K9’s Receiving Armored Vests Across The Nation

In the last three decades, armored vests have saved the lives of more than 3,000 law enforcement officers, making them an integral part of the modern police officer’s gear set. But these vests can save more than just the lives of the humans working to keep us safe — they can also save the lives of man’s best friend, too.

And that’s exactly what the Greeley, Colorado police department decided recently when they gave a donated armored vest to police dog Rocko. The K9 vest was donated to the police department by a Massachusetts nonprofit organization.

The K9 body armor vest is valued at more than $1,700, and it was designed to protect K9 officers from sharp instruments and blades. Rocko is one of the two police dogs currently in service to the Greeley police department.

Rocko is the oldest and most senior of the two dogs, and thus was allotted the vest first. Cairo, the second, was recently deployed and has only just received his certification as a patrol dog. There have already been talks about getting a vest for the second K9 as well.

This appears to be part of a growing trend amongst police departments, who are showing more interest in getting their K9 partners the protection they need. Recently, another police department in Waterloo, Iowa recieved a vest for their K9 partners from the same nonprofit organization.
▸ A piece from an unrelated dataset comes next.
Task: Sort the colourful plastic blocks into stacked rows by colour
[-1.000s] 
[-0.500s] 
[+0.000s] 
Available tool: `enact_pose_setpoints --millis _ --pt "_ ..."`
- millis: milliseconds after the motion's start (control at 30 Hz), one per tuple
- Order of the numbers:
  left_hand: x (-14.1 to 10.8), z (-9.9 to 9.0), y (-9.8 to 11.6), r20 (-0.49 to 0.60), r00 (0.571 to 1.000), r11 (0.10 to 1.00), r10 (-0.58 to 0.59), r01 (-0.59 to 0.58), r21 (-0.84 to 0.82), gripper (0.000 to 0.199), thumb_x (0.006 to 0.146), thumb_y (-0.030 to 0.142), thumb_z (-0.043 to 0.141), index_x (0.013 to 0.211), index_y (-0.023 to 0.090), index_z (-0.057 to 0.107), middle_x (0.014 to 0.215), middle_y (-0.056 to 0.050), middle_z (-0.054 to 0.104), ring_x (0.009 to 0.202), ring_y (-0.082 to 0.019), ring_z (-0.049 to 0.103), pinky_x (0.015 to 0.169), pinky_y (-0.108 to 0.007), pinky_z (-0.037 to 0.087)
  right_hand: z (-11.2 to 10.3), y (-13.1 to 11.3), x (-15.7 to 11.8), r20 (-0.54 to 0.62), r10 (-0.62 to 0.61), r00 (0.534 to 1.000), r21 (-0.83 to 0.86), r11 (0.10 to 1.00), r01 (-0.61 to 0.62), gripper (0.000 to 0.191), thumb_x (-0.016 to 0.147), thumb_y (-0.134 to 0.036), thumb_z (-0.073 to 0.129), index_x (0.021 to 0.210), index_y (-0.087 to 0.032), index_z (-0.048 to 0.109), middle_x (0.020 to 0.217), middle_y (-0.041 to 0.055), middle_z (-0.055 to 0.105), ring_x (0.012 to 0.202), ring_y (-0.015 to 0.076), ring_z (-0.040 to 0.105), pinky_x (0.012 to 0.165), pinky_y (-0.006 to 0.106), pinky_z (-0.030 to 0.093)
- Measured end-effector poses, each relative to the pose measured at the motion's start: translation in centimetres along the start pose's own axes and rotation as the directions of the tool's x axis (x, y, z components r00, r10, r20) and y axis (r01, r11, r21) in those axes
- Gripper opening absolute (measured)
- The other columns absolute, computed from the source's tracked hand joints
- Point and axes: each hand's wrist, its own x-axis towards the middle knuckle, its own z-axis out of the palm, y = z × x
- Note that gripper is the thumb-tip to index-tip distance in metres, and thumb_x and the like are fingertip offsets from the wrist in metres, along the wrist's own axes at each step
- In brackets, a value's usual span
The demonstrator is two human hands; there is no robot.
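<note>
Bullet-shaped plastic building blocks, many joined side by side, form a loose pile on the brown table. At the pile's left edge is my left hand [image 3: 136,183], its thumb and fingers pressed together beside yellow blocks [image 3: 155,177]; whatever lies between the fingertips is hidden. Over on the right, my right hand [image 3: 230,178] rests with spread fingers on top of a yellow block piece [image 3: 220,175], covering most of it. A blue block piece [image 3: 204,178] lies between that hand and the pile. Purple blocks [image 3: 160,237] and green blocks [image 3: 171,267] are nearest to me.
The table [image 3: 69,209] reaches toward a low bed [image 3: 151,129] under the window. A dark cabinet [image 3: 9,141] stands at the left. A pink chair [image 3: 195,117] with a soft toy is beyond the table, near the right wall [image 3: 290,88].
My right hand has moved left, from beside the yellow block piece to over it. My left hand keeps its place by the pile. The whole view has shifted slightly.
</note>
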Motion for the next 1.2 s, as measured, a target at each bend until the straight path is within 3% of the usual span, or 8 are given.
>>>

The vests were given to K9’s Jason, Niko, Baron, and Axe, and each has the same bullet and stab protection offered to Rocko in Greely. The vests are expected to arrive sometime within the next eight to ten weeks time.

These vests are special, however, in that they will be embroidered with the sentiment “In memory of K9 Ty, California City Police Department.”

K9 Ty was a police dog that was gravely injured in the apprehension of a suspect, when his back was broken. He later died from complications on the operating table.

The donated vests are part of a program that is open to all dogs actively employed in the U.S. with law enforcement or related fields. They have to be certified and be at least 20 months of age.